Unlike many of the popular music artists of the era, Ford was not afraid of recording music with great spiritual overtones. Though he had started his career as a comedian and scored a monster hit with “Sixteen Tons,” Ernie’s gospel recordings had become the centerpiece of his career. Thus, when he heard Burt’s “The Star Carol” for the first time, the deep impact of the song’s Biblical message, combined with the song’s most beautiful melody, touched Ford as no other carol ever had. He sensed the song was an answer to his prayer to put more of Christ back into the American Christmas.

On October 20, 1958, Capital Records released Ford’s first album of holiday classics. Every cut on the new record reflected the Biblical story of Jesus. Along with such historic carols as “Silent Night” and “O Little Town Of Bethlehem,” Ernie added three contemporary cuts. Burt’s “O Harken Ye,” “Some Children See Him,” and “The Star Carol.”

Capital was so awed by Ford’s performance of Burt’s “The Star Carol,” the label made the carol the new album’s title cut. Just as it was being released to radio and in stores, Ford introduced it on his network television show.

“We had been told that Ernie was going to sing it that night,” Diane remembered, “and Buddy Cole had invited us to his house to watch the show. My mother was deeply moved by Ernie’s performance. Immediately after hearing it, she sent Ernie a telegram that said, ‘Thank you and bless your little carol pickin’ heart.’ This was of course due to Ernie’s catch saying, “Bless your little pea-pickin’ heart.”

Ford’s “The Star Carol” became one of the most requested songs of the new Christmas season. It remained Ernie’s signature holiday number for the remainder of his life.

The release and acceptance of “The Star Carol” changed Anne’s perception of her husband’s legacy. Whereas she had once been content for his carols to be an important element of the Burt family Christmas, now she understood how much they could mean to the whole world. Ford cutting the carol and making it a holiday hit, also caused the woman to appreciate that one of Al’s personal dreams was being realized. He was now recognized by the industry he wanted so badly to be a part of.

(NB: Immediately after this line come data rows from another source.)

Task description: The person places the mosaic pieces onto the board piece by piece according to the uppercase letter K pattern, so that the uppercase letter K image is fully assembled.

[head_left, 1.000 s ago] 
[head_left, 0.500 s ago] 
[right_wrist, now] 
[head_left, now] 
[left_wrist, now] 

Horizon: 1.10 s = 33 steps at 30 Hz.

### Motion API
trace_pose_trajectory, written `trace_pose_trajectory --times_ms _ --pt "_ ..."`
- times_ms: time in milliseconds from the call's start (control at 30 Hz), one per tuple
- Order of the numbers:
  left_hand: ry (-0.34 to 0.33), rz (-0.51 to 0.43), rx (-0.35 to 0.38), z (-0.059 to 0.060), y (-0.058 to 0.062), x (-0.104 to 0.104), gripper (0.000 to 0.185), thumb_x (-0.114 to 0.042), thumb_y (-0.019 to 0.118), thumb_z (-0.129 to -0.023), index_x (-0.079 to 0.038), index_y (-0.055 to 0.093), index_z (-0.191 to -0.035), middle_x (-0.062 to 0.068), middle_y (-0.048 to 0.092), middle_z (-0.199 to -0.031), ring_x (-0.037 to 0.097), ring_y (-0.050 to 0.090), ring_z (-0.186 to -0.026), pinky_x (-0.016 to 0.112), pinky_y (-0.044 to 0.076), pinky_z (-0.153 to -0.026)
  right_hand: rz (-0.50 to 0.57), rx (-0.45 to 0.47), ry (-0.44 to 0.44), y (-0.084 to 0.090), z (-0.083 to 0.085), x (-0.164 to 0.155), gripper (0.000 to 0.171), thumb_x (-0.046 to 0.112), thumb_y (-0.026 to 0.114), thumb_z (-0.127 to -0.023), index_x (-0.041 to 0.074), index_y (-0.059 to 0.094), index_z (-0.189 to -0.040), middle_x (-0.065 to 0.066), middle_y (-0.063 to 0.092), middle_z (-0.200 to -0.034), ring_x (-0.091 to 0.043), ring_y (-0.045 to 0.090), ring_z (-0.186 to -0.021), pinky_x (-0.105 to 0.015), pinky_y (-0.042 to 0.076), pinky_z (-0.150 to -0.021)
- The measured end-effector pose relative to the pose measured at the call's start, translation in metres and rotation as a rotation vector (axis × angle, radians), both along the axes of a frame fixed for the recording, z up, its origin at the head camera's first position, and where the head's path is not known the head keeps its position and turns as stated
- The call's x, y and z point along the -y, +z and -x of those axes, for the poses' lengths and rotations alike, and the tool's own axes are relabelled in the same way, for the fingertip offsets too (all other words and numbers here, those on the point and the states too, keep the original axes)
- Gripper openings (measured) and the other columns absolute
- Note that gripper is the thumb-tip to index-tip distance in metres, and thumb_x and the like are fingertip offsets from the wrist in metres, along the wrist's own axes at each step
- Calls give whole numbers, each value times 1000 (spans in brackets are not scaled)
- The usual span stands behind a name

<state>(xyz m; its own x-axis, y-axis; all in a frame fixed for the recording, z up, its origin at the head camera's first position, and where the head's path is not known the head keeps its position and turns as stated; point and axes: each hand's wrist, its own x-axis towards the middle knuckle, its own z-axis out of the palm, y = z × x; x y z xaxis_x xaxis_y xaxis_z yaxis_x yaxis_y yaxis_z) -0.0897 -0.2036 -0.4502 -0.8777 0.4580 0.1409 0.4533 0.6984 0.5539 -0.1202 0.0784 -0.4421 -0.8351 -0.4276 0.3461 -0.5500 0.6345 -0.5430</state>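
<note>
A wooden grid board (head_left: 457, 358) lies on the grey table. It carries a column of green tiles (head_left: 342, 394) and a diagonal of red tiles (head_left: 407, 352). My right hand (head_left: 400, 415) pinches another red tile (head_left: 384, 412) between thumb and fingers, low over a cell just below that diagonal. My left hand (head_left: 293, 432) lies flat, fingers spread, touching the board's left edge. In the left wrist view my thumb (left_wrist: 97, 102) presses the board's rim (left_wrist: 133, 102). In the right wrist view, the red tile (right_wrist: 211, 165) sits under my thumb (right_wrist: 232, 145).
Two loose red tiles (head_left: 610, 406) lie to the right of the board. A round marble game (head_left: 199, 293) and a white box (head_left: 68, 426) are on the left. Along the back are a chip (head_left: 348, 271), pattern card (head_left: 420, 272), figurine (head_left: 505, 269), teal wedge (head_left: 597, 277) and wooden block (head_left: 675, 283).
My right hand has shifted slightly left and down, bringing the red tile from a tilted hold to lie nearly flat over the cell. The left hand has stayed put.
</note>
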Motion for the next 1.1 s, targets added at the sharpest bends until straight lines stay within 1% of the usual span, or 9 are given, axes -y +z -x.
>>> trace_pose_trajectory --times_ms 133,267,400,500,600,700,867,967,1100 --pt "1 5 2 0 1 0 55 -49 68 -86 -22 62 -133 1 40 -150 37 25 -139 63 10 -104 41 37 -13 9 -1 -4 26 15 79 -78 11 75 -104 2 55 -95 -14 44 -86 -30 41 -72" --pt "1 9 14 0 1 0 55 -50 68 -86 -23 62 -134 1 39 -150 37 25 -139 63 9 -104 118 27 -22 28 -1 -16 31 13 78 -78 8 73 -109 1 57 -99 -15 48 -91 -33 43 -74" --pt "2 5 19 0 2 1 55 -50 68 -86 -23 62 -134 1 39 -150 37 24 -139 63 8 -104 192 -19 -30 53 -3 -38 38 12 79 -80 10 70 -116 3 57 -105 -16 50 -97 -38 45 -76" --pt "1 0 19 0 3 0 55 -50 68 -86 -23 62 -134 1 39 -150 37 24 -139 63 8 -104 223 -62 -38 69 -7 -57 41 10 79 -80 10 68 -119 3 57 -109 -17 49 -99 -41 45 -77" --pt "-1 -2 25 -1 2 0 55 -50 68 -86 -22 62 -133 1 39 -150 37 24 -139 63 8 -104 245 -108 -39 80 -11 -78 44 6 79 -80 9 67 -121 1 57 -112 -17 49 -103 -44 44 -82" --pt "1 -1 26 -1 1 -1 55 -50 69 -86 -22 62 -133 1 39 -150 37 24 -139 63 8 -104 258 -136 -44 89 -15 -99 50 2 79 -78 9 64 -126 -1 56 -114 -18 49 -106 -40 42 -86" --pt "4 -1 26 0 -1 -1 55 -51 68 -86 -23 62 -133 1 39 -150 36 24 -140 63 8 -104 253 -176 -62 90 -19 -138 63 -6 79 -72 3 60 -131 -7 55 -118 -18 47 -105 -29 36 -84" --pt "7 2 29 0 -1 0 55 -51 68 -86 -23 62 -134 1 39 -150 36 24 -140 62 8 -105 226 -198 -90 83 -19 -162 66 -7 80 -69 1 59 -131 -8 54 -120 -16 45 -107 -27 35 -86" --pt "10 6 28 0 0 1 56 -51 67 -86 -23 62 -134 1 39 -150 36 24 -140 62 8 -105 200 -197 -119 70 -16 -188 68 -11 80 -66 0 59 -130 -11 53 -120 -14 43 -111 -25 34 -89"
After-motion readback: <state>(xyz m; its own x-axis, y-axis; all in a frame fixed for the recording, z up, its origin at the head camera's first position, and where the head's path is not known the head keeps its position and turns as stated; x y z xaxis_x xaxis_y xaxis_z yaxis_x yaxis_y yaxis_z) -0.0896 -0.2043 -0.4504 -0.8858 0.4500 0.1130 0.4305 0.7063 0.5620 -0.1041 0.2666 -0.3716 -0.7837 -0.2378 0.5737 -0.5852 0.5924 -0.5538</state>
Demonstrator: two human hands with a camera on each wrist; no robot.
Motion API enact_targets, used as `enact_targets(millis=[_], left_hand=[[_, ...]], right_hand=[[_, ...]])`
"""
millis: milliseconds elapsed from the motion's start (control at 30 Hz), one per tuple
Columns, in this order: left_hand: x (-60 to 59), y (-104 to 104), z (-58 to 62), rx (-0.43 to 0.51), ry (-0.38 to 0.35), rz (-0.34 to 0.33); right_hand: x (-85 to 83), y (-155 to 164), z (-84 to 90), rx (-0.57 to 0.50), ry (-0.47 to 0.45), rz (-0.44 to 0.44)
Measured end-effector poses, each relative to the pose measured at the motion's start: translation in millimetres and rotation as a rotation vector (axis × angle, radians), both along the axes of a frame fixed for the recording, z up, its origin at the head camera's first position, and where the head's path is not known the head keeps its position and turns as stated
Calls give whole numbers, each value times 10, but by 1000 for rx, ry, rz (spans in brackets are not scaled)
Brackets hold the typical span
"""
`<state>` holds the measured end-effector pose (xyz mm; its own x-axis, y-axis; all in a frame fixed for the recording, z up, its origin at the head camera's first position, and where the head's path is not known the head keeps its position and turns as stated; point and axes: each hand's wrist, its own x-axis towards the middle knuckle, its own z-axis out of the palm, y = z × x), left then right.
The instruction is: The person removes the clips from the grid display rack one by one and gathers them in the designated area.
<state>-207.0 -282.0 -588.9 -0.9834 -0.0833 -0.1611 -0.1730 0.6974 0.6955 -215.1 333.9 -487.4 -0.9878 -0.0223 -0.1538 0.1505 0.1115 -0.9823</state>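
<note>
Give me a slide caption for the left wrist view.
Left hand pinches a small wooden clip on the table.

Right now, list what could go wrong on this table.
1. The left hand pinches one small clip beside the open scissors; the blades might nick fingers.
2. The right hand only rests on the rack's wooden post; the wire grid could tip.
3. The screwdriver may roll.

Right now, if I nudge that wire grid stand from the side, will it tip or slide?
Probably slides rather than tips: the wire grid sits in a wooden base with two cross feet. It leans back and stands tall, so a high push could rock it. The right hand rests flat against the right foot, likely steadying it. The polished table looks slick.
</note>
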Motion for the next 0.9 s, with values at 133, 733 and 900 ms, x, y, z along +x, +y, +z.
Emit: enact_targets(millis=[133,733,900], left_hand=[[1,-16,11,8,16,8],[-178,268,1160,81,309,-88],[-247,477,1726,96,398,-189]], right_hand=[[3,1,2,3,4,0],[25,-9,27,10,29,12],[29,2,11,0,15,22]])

Few songs have ever captured the meaning of the season like “The Star Carol” carol has. And though the lyrics are obviously inspired, it is the music which carries this song, sets its tone and has made it so popular with both recording artists and the public. That is why scores of recording artists, plus thousands of churches around the world, have embraced Al’s final carol.

February 5, 1954, was a day when for most the only reminders of Christmas could be found in the arrival of some holiday bills. Though it would also be the last day of Al Burt’s life, it was Christmas one more time at his home. And what a final Christmas day it was! Thanks to this composer’s drive to finish a song, the world took a second look at the meaning of a star that once shown brightly over a manger in Bethlehem. Bathed in the spotlight of that star was not just the subject of Burt’s last carol, but the Lord who inspired and shaped each day of Al’s life. “The Star Carol” was finished on the final day Al Burt’s life, but it paved the way for the man’s gifts of faith to be shared with the whole world each Christmas season.